■ 京都西山・越畑〜地蔵山
・・・・2013年03月24日
2013.3.24

鈴鹿のフクジュソウも気になりながら、里の春霞もまだ見ていない。東京は散る花の風情をもとめて歩道には人の波。夕闇の迫る川の土手は敷物で埋め尽くされ、中でも紺色のスーツにネクタイ姿の男ばかりの一角に、薄ピンクの花びら数枚では風情も何もあったものではない。

近畿の桜はまだ蕾で、越畑の桜も同様であった。陽の光だけは充分有りそうなのだが、なにしろ気温は6度しかない。細い道端に顔を出したフキノトウの花は満開である。軒下から伸びた梅の枝の、香気を放つ白い花。

直登コース脇の家から出てきたお爺さんは、山へ登るのかと聞き、真っ直ぐ杉の林に続く路を示す。その顔はにこやかであった。直登コースの谷川に沿ったあたりは出水で崩壊して歩き辛い。どうもご存知無い様に思われる。

この路は辛いので峠から行きます、と応えて納得して頂いた。集落を抜ける小径の石垣には、随分伸びた草花もあった。芦見用水路を辿る辺りから路が明るい。冬の間に間伐作業が入り、今もなお続いているようであった。

裸の木の枝先には未だ膨らみの足りない冬芽がある。未だ三月ではあるからこんなものかもしれないが、折角だからコシアブラの若芽でも有ったら有難い。といった卑しい心持ちを叱責するものがあった。

つがいのシジュウカラである。周囲を飛び跳ねつつ、盛んに戒めの有難い言葉もあった筈であるのだが、悲しい事に鳥の声を解する術を知らない輩である。大いに恐縮しながら通過させて頂いた。

馬酔木の林の右手斜面に緑は無い。散見出来るのはアオイだけであった。当分顔は出す様子も無い。反射板横の西向地蔵に春の挨拶に伺った。なんと、立派な涎掛けを纏っておられる。が、贔屓目に見ても中年顔のお地蔵様である、涎掛けはどうであろうか。不似合などと僭越を云う訳も無く、ふとそんな風に感じたしだい。

お地蔵様の前は日差しで温かく、温度計を見ると20度もある。お地蔵様は素足を曝け出しておられるのだが、この気温のなか、むしろ爽やかである。しかしこの足、何処かで見たような、、そうだお化けのQタロウだ、お地蔵様ゴメンネ。

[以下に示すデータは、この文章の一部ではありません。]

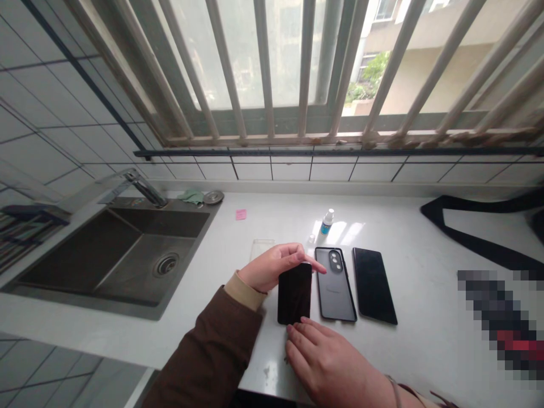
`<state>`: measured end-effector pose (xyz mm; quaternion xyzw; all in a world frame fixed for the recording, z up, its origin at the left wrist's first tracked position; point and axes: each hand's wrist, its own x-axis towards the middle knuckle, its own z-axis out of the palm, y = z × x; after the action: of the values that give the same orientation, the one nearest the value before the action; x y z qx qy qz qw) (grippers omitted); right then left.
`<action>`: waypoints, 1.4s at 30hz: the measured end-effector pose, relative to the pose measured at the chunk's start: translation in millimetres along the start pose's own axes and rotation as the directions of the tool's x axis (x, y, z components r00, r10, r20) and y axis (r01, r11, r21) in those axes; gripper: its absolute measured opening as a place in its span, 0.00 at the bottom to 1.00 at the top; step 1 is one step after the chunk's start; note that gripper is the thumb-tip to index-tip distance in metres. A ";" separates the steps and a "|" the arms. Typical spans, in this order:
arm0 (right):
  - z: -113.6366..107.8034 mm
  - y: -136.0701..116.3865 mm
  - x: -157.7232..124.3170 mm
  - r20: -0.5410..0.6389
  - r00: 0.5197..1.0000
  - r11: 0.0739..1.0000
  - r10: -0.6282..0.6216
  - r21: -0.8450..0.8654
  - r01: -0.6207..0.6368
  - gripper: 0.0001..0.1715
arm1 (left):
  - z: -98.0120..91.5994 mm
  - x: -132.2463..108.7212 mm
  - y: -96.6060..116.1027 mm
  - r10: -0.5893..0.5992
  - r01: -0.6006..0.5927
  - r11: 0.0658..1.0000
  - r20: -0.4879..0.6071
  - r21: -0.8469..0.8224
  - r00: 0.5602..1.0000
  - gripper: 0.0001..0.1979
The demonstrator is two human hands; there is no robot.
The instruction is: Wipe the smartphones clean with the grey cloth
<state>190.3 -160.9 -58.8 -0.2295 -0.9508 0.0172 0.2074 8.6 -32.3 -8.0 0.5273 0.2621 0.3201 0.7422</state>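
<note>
A black smartphone (294,294) is between my hands over the white counter, its dark screen facing up. My left hand (276,265) grips its top end, with one finger stretched out to the right. At the bottom edge, my right hand (329,354) has its fingers curled together against the phone; its thumb is hidden. Just right of the phone lies a dark phone case (335,292) with camera cutouts. Beside that is a larger black phone (374,285), screen up. A clear case (262,243) lies partly hidden behind my left hand.
A small white bottle (327,222) with a blue label stands behind the phones, near a little white cap (311,238). A pink note (241,215) lies farther left. The steel sink (170,241) takes up the left side; a black strap (476,241) lies at the right.
</note>
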 end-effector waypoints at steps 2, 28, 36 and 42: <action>-0.9 0.9 -0.6 0.005 1.000 1.000 0.010 0.019 -0.010 0.13 | 3.1 -1.0 -3.0 -0.010 0.018 0.983 0.047 -0.181 0.999 0.22; -27.2 69.5 48.0 -0.224 0.974 0.997 0.040 -0.049 -0.052 0.21 | 6.1 16.7 -15.9 -0.403 0.160 0.820 -0.357 -0.550 0.843 0.23; -42.3 51.8 17.7 -0.159 0.979 0.992 -0.125 0.012 0.129 0.17 | -6.3 11.3 -5.6 -0.352 0.052 0.786 -0.378 -0.616 0.856 0.16; -48.2 53.9 18.4 -0.221 0.959 0.984 -0.177 -0.005 0.181 0.18 | -6.4 11.1 1.5 -0.342 -0.020 0.721 -0.380 -0.693 0.859 0.21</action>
<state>217.9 -107.6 -14.6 -0.1415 -0.9386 -0.0199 0.3141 11.0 -19.7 -9.2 0.0983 0.3506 0.4458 0.8177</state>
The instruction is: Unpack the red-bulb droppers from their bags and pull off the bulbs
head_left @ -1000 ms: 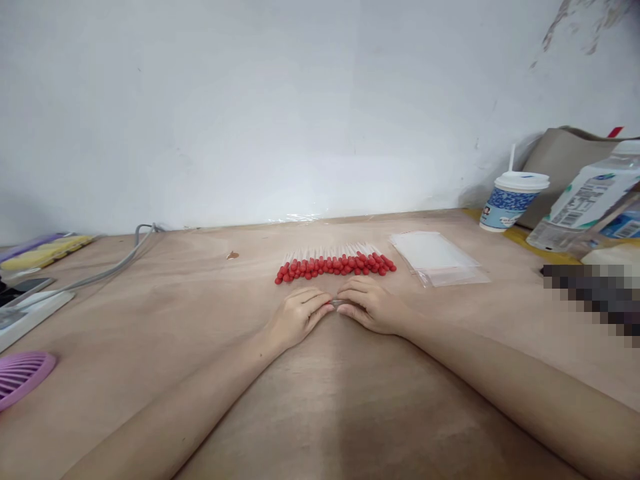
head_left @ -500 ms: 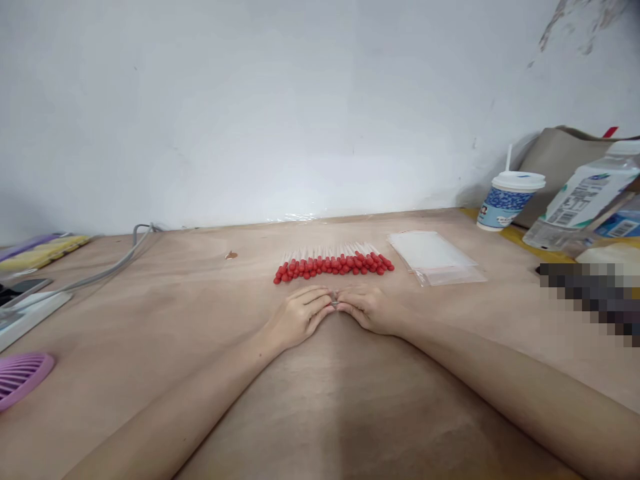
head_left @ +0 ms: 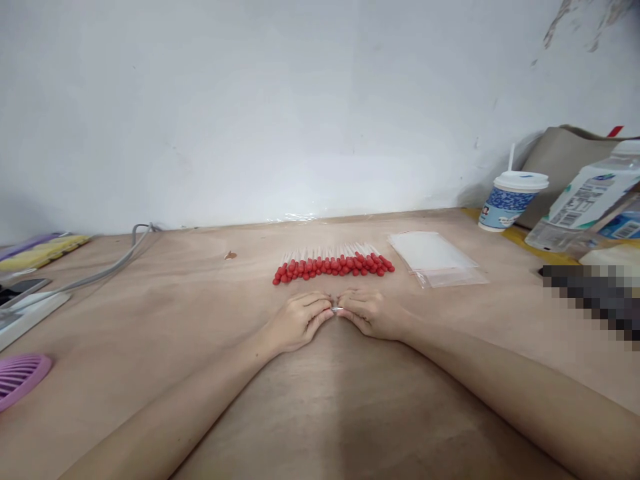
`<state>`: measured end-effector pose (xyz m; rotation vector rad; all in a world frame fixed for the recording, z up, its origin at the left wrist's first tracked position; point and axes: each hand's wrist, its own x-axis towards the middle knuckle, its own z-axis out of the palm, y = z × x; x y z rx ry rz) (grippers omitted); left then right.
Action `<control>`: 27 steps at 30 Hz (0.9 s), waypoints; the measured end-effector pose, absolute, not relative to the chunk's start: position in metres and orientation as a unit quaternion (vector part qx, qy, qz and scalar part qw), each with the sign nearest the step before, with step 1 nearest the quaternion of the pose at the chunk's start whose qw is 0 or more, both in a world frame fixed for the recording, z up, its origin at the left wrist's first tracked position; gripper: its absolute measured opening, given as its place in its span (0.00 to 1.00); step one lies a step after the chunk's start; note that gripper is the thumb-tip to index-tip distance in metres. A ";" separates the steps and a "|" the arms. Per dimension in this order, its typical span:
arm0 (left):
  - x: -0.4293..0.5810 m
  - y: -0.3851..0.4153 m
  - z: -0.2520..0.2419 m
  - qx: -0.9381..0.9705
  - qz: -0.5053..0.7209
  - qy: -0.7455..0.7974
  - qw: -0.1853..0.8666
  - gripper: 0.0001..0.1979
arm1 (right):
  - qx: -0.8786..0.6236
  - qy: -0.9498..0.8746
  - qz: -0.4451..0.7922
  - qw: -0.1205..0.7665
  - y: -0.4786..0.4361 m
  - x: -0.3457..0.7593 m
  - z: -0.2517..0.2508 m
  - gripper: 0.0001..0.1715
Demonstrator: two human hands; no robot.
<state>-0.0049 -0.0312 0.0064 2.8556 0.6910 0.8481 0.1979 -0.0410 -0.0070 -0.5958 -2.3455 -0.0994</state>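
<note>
My left hand (head_left: 303, 320) and my right hand (head_left: 371, 312) meet at the middle of the table, fingertips pinched. Between them runs a small shiny clear strip (head_left: 336, 309), gripped from both sides; most of it is hidden by the fingers, and its kind cannot be made out. Just beyond the hands lies a row of slender pale sticks with rounded red ends (head_left: 333, 265), red ends toward me. To the right of this row rests a stack of flat clear plastic bags (head_left: 434, 252).
At right stand a lidded paper cup (head_left: 511, 203) with a straw and a plastic bottle (head_left: 575, 207), in front of a grey bag (head_left: 555, 160). A grey cable (head_left: 107, 270) crosses the left side. A pink slatted object (head_left: 23, 377) is at the near left.
Both hands have come slightly nearer to me, and their fingertips are a little farther apart. Slightly more of the shiny strip shows between them. The red-ended row has not moved.
</note>
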 end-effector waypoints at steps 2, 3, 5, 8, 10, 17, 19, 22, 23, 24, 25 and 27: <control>-0.006 -0.031 0.007 0.934 0.267 0.231 0.049 0.11 | -0.226 -0.908 -0.048 0.349 -0.041 0.198 -0.007 0.12; -0.007 -0.031 0.007 0.935 0.263 0.233 0.054 0.11 | -0.225 -0.909 -0.053 0.347 -0.042 0.198 -0.007 0.12; -0.008 -0.032 0.007 0.935 0.255 0.237 0.065 0.12 | -0.223 -0.910 -0.065 0.343 -0.042 0.199 -0.007 0.11; -0.011 -0.032 0.007 0.934 0.252 0.242 0.070 0.11 | -0.221 -0.913 -0.082 0.334 -0.043 0.199 -0.008 0.10; -0.013 -0.033 0.006 0.932 0.257 0.245 0.069 0.11 | -0.218 -0.913 -0.097 0.331 -0.044 0.199 -0.008 0.10; -0.017 -0.036 0.005 0.931 0.261 0.244 0.075 0.11 | -0.208 -0.905 -0.167 0.332 -0.045 0.202 -0.007 0.09; -0.018 -0.036 0.005 0.930 0.261 0.244 0.082 0.11 | -0.201 -0.901 -0.182 0.339 -0.046 0.202 -0.007 0.09; -0.019 -0.035 0.005 0.931 0.261 0.240 0.089 0.11 | -0.198 -0.899 -0.195 0.339 -0.047 0.202 -0.007 0.09; -0.019 -0.035 0.006 0.931 0.261 0.238 0.090 0.11 | -0.198 -0.899 -0.197 0.338 -0.047 0.203 -0.007 0.09; -0.019 -0.035 0.006 0.931 0.261 0.238 0.091 0.11 | -0.198 -0.899 -0.198 0.336 -0.047 0.203 -0.007 0.09; -0.020 -0.035 0.006 0.931 0.261 0.238 0.092 0.10 | -0.198 -0.900 -0.198 0.336 -0.047 0.204 -0.007 0.09; -0.020 -0.035 0.006 0.931 0.260 0.239 0.094 0.10 | -0.197 -0.901 -0.198 0.333 -0.048 0.204 -0.007 0.09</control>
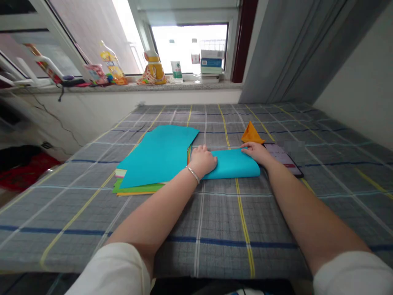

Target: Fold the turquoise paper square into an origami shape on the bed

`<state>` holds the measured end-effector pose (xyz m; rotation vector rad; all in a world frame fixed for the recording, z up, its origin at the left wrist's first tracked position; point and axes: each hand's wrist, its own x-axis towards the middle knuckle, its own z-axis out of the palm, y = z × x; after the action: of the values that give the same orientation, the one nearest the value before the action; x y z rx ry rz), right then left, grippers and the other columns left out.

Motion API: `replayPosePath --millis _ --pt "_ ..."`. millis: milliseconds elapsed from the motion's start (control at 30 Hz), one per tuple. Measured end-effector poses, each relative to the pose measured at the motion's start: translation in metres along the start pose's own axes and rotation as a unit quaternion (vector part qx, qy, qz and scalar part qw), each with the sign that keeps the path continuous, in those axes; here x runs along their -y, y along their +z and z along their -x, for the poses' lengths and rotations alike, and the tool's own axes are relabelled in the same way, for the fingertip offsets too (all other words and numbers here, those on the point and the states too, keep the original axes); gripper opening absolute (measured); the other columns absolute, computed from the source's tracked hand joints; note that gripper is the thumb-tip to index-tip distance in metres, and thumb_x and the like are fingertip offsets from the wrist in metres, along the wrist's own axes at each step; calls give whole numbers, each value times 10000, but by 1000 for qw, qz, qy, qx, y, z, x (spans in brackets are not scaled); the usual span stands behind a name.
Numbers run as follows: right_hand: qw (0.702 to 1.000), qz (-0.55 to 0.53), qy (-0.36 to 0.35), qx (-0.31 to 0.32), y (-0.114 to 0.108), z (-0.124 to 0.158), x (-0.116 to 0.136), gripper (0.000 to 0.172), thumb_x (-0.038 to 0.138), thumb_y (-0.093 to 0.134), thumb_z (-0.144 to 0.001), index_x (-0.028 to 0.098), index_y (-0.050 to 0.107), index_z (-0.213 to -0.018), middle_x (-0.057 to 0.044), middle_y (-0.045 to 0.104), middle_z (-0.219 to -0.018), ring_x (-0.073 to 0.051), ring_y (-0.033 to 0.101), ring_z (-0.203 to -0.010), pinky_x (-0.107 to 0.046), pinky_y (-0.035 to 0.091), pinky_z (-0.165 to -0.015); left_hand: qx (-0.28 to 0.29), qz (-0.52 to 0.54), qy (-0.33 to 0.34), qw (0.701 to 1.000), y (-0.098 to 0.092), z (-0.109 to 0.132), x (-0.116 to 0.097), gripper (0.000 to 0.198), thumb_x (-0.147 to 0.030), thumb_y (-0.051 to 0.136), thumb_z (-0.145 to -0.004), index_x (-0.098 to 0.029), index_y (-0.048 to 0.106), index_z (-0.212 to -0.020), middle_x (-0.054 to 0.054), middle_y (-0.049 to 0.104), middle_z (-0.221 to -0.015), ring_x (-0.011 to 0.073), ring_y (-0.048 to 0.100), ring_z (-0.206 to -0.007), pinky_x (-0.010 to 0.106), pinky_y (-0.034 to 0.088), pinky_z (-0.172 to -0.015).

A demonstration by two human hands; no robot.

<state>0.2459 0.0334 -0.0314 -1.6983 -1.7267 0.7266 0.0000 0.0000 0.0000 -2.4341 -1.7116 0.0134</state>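
Left hand (204, 160) is down on the left end of the folded blue sheet (233, 164), fingers bent and close together; can't tell whether anything is pinched under the palm. Right hand (257, 151) has its fingertips at the sheet's far right corner, finger extended along the far edge; thumb side partly hidden, so can't tell if it's a pinch or just a press.

Sheet lies on the plaid cloth (215, 221), mid-scene, between the two hands, long side running left to right. Near side is a rounded bend, not a sharp crease.

Paper stack (159, 151) sits just left of the left hand: blue on top, green and yellow-orange edges showing along the near side, layers not squared up. Silver bracelet (194, 175) on the left wrist.

Orange folded paper (251, 133) stands up as a peak, just beyond the right hand. Phone (284, 159) lies flat to the right of that hand, screen lit, partly behind the forearm.

Far side: windowsill (190, 86) with an orange drink bottle (113, 63), yellow container (155, 69), white-green tube (176, 71) and stacked boxes (211, 63) at right.
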Motion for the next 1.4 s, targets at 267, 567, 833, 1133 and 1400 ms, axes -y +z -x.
replayPosePath --millis 267,567,833,1133,1400 --pt "998 -56 27 21 2 5 3 244 250 611 -813 161 653 -1036 51 486 -603 -79 393 -443 -210 332 -411 -3 8 -45 999 3 16 -17 547 -460 323 -959 -195 450 -1420 172 536 -1315 351 486 -1174 493 348 -971" --pt "999 -45 -1 5 2 1 -1 230 234 636 -769 138 682 -973 30 552 -588 -91 447 -484 -220 326 -468 -23 51 -9 998 24 16 -18 563 -393 287 -983 -104 390 -1455 109 380 -1518 320 312 -1393 491 202 -1156" --pt "998 -65 3 10 3 0 -5 243 251 634 -754 144 681 -967 29 550 -585 -100 454 -483 -223 312 -458 -55 82 38 994 26 19 -20 453 -244 283 -994 -162 469 -1399 79 422 -1495 279 357 -1392 487 272 -1141" --pt "998 -60 1 11 2 2 -1 245 246 628 -773 140 676 -988 21 576 -594 -100 454 -476 -227 329 -460 -62 122 77 988 22 27 -25 570 -527 363 -949 -185 450 -1397 80 419 -1497 292 313 -1405 576 228 -1140" --pt "998 -56 2 7 2 2 -2 231 238 630 -778 151 688 -984 17 576 -605 -106 481 -501 -222 350 -469 -70 92 120 986 21 30 -28 567 -493 322 -973 -160 431 -1419 113 403 -1502 280 327 -1400 479 196 -1169"
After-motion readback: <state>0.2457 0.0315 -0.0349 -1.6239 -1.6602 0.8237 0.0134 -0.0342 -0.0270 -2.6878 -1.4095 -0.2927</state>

地蔵山ピークに移動、ピークのケルンに小さな木彫りの仏様があった。どなたか危篤な方の手によるものであろう。台座もあったから、ケルンの南側に倒れないように置かせて頂いた。この仏様、直立の御姿で右手を真っ直ぐ上に伸ばしておられ、その姿はウルトラマンの変身のポーズに似ている。

改めて、ジュワッチ地蔵と呼ばせて頂いたら西の地蔵様も喜ばれようか。同意を頂けるかお叱りを受けるか、作者様すみません。

という道草を食いながら愛宕山ジープ道、抜ける風ほどは冷たいのだが陽だまりの暖かさはもう春であった。とんでもない急勾配のジープ路を降り、樒ガ原から府道をぶらつきながら、この春最初の地蔵山詣を終えました。